A party that files a judgment lien and that moves to foreclose the judgment lien may be entitled to reasonable attorneys' fees, pursuant to Connecticut General Statutes §52-249(a). The plaintiff, Scott Warner, sued the defendant, alleging that the defendant arranged to cut approximately 16 trees on the plaintiff's property. The defendant was defaulted for failure to plead. At a hearing in damages in 2007, a court awarded the plaintiff $50,000. The plaintiff filed a judgment lien and a foreclosure complaint against the defendant. The defendant hired an attorney and objected to the underlying judgment.
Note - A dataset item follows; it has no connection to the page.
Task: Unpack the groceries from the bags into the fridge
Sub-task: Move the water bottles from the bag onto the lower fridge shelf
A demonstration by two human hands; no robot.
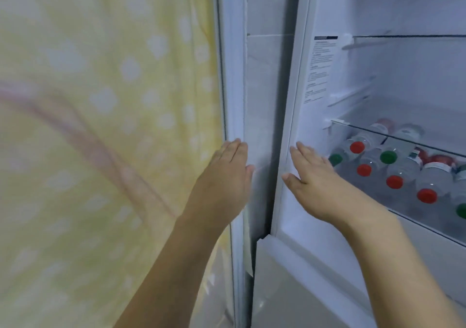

The trial court reduced the underlying judgment to $10,000, and the plaintiff appealed. The Connecticut Appellate Court reversed and held that the defendant could not collaterally attack the foreclosure judgment in a foreclosure case. The plaintiff requested reasonable attorneys' fees in the amount of $93,385, pursuant to C.G.S. §52-249(a). The statute provides, "The plaintiff in any action of foreclosure of a mortgage or lien, upon obtaining judgment of foreclosure, when there has been a hearing as to the form of judgment or the limitation of time for redemption, shall be allowed the same costs, including a reasonable attorney's fee, as if there had been a hearing on an issue of fact." The plaintiff's attorney submitted 25 pages of invoices to document legal work performed between February 2008 and November 2012. The court found that 6.5 hours spent to draft a foreclosure complaint and lis pendens was excessive. Although the foreclosure was contested, and the plaintiff filed an appeal, "[t]he issues presented in this case," wrote the court, "were not particularly complex and the fees the plaintiff requests are nearly twice the amount of the judgment." The court approved 300 hours of legal work at $200 per hour. The court awarded the plaintiff $60,000 in reasonable attorneys' fees, plus costs of $1,968.